Lu explained that he noticed that discourse around climate change and the direct impacts on people it has was lacking. Due to this concern, he and other co-founders decided to avail other existing climate change advocacy groups on campus, as well as the Princeton Environmental Institute, for guidance. After sending a Google Forms poll to listservs of the student body, Lu noted that the response for what the students wanted was overwhelmingly cogent and clear.
Out of the 260-plus responses, most students wanted to learn about climate change solutions. PSCL had been in contact with Citizens Climate Lobby in order to see how to best meet student desire to better understand not only the possible solutions to climate change, but also the feasible politics of it, as well as how to take part in such politics.
“We decided to stick with advocacy,” Lu said. "The CCL is dedicated to lobbying representatives and legislators” on effective climate activism. He noted that one such solution for the national chapter, the “crux of a solution to climate change," is the carbon fee and dividend policy.
In short, this policy takes form as a steadily increasing tax on fossil fuels at the point of extraction, for example from an oil well. That money would be collected and redistributed via a check to American households. Those who use less energy on average are issued a tax benefit, whereas those who use large quantities of energy will end up paying an extra tax.
“Overall this helps the majority of households, because of the equal distribution," Lohmann said.
Other sources of activism come from the Put a Price On It campaign, which calls for pricing carbon pollution to encourage solutions to climate change. PSCL asked University President Christopher Eisgruber '83 to offer an official statement on where the University stands on the carbon tax, as well as to have a meeting with him to further discuss this issue. Eisgruber declined to meet; however, he clarified that the role of an academic institution such as the University is to promote academic scholarship and not take a stance on technical matters that few people are knowledgeable in.
Director of Media Relations John Cramer wrote in an email that he cannot answer questions about Eisgruber's schedule but "that in many cases where students request a meeting with the President they are advised of the office hours he conducts periodically at the residential colleges, which students are welcome to attend."

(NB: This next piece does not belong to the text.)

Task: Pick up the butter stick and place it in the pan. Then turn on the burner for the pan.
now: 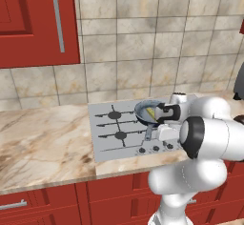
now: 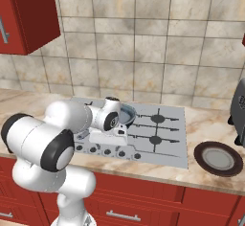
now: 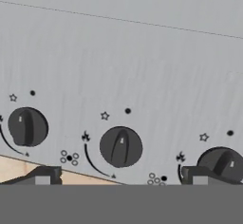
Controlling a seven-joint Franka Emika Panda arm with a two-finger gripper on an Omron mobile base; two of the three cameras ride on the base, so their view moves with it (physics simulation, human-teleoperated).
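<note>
Butter stick (image 1: pixel 150 113) in pan (image 1: pixel 142 108)

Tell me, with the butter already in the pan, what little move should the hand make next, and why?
Probably ease down onto the middle knob: the butter stick already lies in the pan, and the open gripper hovers just above the knob row, touching nothing.

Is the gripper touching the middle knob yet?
Apart. In the hand view the fingertips stand wide open, one on each side of the middle knob, with bare cooktop between them and it.
</note>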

According to the website of the Office of the President, these Conversations with the President and office hours will be held four times this spring. Feb. 10 office hours in Butler have passed, but office hours will be held Mar. 28, Apr. 18, and May 5 for one hour each. They will take place in Frist, Whitman, and Mathey respectively.
“We were a little bummed at first, but we laid out other plans to search for other possibilities in engaging in political awareness,” Lu said. On Mar. 6, the University held its Day of Action, where many advocates held teach-ins and talks on important matters in light of recent political disinterest in climate and social issues. According to Lu, many students expressed interested in being a part of PSCL and taking part in climate change activism.
“We’re going to have a slew of events in the coming future,” Lohmann said. “We’re going to have study breaks, speakers come in, panels, lunch breaks, coordinating with other groups and professors, and our goal is to invigorate the student body to contact their representatives and debate these issues.”
In fact, PSCL’s goal is centered on this debate.
“People are responding to the Trump administration, from either side of the aisle, but it’s important to not just fight Donald’s battles, but the battles we’d like to fight, including climate change,” Lohmann said.